Fabiola Faïda Mwangilwa is a politician and women's rights activist in the Democratic Republic of the Congo. She is a former Minister of Family and Women's Affairs, and a founding member of several women's organizations and platforms.

==Life==
Faïda Mwangilwa studied at the University of Kisangani, gaining a degree in Educational Sciences in 1994. In January 1995 she joined the office of the Governor of North Kivu, and worked there until October 2000. She coordinated the repatriation of Rwandan refugees, in partnership with the United Nations High Commissioner for Refugees.

A member of the Rally for Congolese Democracy (RDC), she participated in the 2002 peace talks leading to the Global and All-Inclusive Agreement in December 2002. On 30 June 2003 Mwangilwa was named as Minister for Family and Women's Affairs in the Transitional Government of the Democratic Republic of the Congo. In January 2007 she stood unsuccessfully as a RDC candidate to be a member of the Senate for North Kivu.

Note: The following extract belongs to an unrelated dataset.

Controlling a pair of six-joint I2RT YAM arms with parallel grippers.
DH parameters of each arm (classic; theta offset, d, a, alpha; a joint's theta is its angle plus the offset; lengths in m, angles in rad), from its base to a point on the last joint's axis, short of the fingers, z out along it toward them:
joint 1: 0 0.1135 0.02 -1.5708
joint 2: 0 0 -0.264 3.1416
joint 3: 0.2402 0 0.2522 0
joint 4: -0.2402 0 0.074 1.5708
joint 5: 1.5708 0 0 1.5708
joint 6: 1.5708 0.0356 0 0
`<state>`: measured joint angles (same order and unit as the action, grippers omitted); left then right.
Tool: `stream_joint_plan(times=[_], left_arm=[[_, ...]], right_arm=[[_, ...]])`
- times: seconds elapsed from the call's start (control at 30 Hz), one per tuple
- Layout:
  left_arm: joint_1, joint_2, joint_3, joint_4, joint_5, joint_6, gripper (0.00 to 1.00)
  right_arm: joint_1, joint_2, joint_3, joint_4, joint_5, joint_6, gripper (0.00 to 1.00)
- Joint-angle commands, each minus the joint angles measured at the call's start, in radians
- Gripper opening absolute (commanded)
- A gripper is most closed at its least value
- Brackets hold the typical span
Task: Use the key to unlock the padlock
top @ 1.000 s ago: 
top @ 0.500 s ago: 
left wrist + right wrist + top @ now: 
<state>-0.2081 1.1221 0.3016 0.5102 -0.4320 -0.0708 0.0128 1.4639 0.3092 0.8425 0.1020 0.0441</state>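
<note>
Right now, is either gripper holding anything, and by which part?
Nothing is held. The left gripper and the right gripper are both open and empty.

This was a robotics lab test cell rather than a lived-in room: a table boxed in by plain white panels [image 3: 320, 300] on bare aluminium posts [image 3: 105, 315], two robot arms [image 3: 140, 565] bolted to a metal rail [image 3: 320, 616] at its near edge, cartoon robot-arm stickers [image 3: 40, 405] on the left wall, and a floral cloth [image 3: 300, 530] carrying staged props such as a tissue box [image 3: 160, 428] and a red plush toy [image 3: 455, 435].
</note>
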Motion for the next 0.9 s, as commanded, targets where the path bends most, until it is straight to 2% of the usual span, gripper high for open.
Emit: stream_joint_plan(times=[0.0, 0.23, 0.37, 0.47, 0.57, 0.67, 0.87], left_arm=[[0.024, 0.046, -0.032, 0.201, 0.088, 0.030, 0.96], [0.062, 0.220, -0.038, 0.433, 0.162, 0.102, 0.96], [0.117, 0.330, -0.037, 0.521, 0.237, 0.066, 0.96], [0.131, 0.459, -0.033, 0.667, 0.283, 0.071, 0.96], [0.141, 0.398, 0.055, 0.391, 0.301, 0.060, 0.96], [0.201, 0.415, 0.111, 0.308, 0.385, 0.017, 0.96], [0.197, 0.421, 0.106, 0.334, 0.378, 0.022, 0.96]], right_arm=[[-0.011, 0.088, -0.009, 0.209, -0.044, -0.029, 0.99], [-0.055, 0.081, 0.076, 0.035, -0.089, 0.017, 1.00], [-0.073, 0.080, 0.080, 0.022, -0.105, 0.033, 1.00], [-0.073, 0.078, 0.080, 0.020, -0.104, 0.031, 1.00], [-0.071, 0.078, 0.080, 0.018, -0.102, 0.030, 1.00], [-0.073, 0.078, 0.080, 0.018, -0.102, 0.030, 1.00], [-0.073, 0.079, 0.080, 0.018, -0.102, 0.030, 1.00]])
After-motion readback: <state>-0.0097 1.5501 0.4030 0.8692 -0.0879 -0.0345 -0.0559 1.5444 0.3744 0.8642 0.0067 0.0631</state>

In 2012 she founded the Gender, Citizen Participation and Development Consultation Office (Bureau de consultation en genre, participation citoyenne et développement), which she leads. She also founded the Permanent framework for consultation of Congolese women (Cadre permanent de concertation de la femme congolaise, CAFCO).

In January 2021 Mwangilwa was appointed a special advisor to UN Women in the Republic of Mali. In February 2021 she criticized the absence of women in DRC political institutions, and warned against a government which did not include women. She called on the DRC's president, Félix Antoine Tshisekedi, to give particular attention to violence against women during his term in office.

Mwangilwa is a member of the network of African women parliamentarians. She was also Chairman of the Board of Directors of the Congolese Women's Fund (FFC), a grassroots women's development organization.